The success of our proof of concept using HRP leads to the exciting possibility of similar success with CBDAS. Since CBDAS has already been inserted into the pORE vector, the recombinant plasmid can be transformed into agrobacterium immediately. This will be followed by transfection into our tobacco strain and production of CBDAS.The presence of CBDAS will be confirmed with the use of mass spec after purification from the media. Cannibigerolic acid – the substrate for CBDAS – can then be added to produce cannabidiolic acid. The addition of heat to cannabidiolic acid will create cannabidiol. Functional testing in mammalian systems will commence after the acquisition of cannabidiol. Due to the lack of proper facilities in our lab for these types of studies, we will have to find another lab on campus to help us.

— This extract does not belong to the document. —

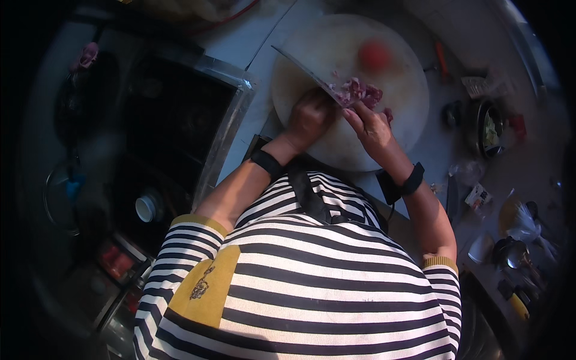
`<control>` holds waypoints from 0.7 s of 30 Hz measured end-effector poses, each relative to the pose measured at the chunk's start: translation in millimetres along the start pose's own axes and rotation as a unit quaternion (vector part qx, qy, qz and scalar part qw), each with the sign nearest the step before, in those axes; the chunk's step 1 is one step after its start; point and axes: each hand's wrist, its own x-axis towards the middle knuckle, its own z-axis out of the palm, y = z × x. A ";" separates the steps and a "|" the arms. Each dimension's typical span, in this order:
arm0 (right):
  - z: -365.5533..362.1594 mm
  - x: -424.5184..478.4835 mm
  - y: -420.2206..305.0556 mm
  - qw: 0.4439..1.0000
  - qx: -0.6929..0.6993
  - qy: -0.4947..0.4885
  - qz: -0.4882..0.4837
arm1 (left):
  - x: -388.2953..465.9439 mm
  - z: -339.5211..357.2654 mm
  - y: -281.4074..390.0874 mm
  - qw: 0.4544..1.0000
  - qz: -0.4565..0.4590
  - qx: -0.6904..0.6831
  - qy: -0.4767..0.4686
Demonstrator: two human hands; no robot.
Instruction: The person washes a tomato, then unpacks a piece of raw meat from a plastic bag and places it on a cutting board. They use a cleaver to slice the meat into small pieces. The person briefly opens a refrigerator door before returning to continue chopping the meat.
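A knife with a broad blade (306, 69), seen nearly edge-on, stands over a round cutting board (405, 130). My right hand (371, 123) grips it at the near end, with the handle hidden in the fingers. Cut pieces of raw red meat (360, 90) lie along the right side of the blade, close to my knuckles. On the blade's left side my left hand (310, 114) rests low on the board, fingers curled and in shadow. Whatever lies under those fingers is hidden. Farther back on the board sits a blurred round red thing (375, 55), perhaps a tomato.
To the left is a dark recess with a metal-like rim (220, 121), and a white cup (146, 208) in it. On the right stand a bowl with pale green pieces (491, 130), an orange-handled tool (442, 60), a clear plastic bag (526, 225) and several spoons (516, 256).
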 end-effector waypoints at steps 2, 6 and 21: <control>2.4 16.3 -2.8 1.000 -0.010 0.009 -0.003 | 1.7 -2.0 -1.3 1.000 0.009 -0.012 0.020; -12.9 -20.3 -6.5 0.998 0.012 -0.004 0.067 | -1.3 -7.0 -5.1 0.999 0.045 -0.001 0.026; 1.5 -0.6 -4.2 0.997 0.034 0.019 0.068 | 0.2 -5.6 -2.7 1.000 0.019 -0.010 -0.003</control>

The next step in the opossum project will be further characterization of the LTNF peptide. To do this we will be performing a bio assay to determine the reactivity of the LTNF peptide to our mambalgin protein, an element of the mambalgin snake venom. NMR spectroscopy will be used as well to further characterize the LTNF protein. Following this we will design an IACUC approved protocol for testing of the LTNF proteins effectiveness in mice that have been injected with various toxins. The final step in this would be taking the feedback we received from our connections in South Africa and India to produce a field ready anti-venom that could be transported and easily administered.
Further mambalgin work will involve getting our crayfish protocol IUCAC approved so as to test the effectiveness of the mambalgin in crayfish. Based on the results of this experimentation we would move forward with pushing for development of a pain reliever that could be tested on mammalian subjects.